• _Problem details_
Using the data below, restate exactly every line from the one with "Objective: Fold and" up to and including the one with "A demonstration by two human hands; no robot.". No picture belongs in it.

• _Supplied material_
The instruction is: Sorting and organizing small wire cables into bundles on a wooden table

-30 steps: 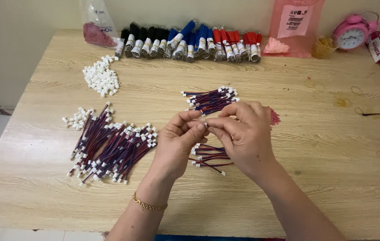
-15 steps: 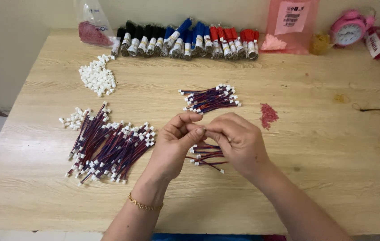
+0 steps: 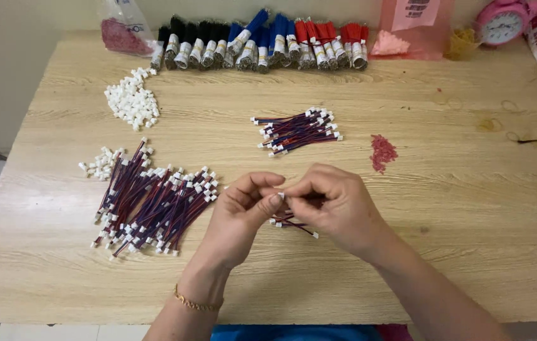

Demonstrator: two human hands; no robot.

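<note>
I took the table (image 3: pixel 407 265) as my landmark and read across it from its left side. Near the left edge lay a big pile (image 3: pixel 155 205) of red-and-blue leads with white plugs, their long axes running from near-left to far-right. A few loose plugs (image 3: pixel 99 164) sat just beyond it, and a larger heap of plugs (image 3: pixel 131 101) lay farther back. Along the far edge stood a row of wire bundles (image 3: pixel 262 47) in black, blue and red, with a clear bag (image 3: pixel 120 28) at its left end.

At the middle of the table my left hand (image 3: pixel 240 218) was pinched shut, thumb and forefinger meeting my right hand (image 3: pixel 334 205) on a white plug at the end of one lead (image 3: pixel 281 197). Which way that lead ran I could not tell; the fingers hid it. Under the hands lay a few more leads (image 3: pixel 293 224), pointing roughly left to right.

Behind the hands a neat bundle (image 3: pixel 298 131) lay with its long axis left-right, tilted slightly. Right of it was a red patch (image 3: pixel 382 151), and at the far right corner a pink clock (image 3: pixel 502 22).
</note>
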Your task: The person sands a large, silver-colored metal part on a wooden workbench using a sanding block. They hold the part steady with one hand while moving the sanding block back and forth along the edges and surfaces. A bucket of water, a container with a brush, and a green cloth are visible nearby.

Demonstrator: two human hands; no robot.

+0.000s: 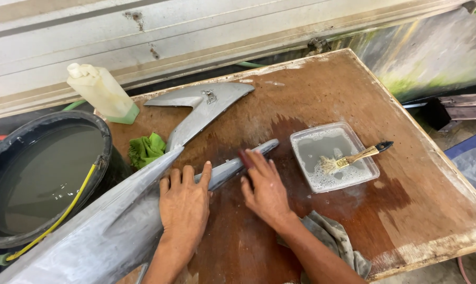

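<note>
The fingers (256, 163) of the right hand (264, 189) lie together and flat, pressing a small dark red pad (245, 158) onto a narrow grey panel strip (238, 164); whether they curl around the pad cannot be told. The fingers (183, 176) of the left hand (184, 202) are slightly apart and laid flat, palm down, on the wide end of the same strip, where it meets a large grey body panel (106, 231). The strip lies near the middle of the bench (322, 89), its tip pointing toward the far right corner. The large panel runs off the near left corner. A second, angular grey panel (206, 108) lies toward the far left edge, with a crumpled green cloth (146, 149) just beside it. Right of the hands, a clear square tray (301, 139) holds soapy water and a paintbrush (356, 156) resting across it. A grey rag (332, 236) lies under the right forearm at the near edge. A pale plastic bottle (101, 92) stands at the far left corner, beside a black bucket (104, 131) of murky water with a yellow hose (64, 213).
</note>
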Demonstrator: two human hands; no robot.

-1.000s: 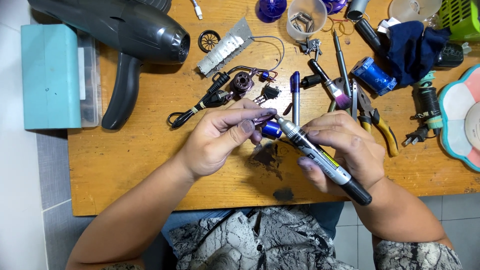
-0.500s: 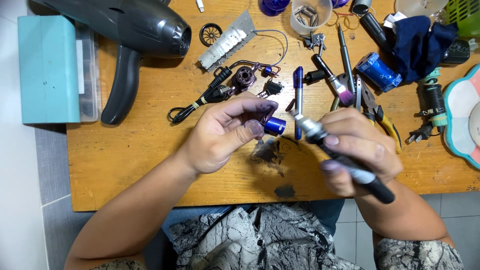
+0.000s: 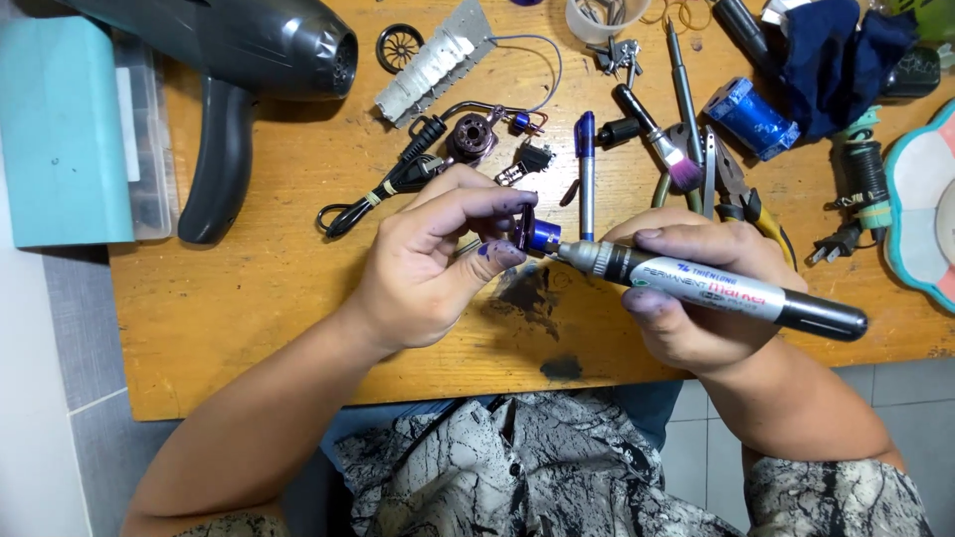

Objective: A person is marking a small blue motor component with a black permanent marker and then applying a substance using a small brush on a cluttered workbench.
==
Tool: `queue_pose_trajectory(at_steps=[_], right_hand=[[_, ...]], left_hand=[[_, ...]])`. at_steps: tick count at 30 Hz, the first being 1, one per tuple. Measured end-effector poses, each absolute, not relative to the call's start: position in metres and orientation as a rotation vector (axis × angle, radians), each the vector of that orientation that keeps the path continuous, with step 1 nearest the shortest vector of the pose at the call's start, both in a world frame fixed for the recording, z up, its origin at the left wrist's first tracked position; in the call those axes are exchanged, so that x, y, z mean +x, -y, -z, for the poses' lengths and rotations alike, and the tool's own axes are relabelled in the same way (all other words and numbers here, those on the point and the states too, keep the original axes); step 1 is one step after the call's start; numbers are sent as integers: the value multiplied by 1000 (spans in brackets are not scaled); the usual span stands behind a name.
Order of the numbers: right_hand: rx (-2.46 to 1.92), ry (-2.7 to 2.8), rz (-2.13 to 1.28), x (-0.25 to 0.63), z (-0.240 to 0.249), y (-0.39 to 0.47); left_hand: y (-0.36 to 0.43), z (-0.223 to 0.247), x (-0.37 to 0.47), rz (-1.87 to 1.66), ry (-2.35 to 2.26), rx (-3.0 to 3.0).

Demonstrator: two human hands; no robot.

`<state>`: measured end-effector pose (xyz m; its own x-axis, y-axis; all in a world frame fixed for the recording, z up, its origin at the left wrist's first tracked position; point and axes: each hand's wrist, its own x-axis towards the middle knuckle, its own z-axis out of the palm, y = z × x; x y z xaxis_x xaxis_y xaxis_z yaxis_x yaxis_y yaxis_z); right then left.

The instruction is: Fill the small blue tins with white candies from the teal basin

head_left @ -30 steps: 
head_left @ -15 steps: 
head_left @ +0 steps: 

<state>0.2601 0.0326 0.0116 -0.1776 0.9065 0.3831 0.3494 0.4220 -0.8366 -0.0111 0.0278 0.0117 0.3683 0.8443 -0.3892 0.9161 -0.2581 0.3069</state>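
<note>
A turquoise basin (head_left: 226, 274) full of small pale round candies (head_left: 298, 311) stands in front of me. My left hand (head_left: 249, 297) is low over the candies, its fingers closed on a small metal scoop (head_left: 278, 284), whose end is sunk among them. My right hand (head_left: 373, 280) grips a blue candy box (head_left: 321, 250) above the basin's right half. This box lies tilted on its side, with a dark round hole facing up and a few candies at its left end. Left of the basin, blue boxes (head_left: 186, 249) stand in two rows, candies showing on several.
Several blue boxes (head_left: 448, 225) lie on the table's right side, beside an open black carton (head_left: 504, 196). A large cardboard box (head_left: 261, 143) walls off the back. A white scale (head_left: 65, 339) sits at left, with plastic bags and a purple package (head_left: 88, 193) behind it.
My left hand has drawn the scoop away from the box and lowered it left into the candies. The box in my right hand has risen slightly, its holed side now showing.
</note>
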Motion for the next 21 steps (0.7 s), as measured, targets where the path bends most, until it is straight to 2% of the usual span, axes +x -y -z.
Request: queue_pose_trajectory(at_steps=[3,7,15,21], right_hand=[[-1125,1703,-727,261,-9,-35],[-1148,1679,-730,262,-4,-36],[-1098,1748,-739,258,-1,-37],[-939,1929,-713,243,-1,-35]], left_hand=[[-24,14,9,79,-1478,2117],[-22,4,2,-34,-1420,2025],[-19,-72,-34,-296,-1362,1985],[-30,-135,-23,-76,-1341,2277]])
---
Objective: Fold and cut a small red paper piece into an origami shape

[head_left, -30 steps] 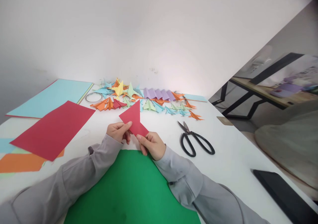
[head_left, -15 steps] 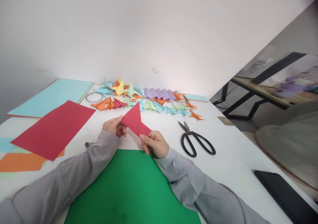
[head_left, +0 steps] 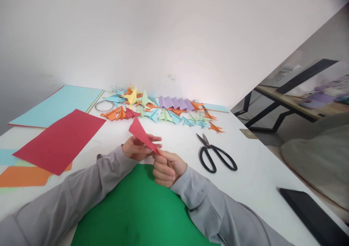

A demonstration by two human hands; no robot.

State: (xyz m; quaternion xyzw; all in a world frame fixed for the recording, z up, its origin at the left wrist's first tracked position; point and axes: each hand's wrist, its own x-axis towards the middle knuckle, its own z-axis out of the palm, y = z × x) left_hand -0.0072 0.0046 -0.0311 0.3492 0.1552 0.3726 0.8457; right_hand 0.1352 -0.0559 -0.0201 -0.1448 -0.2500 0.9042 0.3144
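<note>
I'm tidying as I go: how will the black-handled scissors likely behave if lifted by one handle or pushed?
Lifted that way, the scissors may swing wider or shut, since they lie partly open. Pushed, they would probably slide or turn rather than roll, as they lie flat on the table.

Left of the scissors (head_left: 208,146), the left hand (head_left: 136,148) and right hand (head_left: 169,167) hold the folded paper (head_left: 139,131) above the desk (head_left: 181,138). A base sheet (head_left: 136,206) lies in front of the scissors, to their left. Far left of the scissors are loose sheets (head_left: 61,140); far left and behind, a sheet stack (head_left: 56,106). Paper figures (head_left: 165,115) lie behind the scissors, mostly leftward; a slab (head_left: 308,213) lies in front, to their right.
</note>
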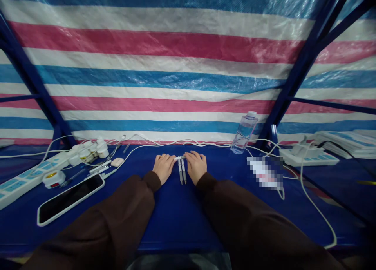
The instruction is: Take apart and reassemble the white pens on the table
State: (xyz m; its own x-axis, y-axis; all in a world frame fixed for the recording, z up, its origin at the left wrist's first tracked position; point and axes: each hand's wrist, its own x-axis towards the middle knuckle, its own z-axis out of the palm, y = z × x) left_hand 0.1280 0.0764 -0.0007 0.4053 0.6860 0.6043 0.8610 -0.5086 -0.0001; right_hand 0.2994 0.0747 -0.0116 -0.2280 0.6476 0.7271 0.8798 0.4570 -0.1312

• _Reply to the task_
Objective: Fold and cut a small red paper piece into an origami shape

[head_left, -30 steps] 
[head_left, -15 steps] 
[head_left, +0 steps] 

A demonstration by two human hands; no robot.

Nothing else belongs to this exercise.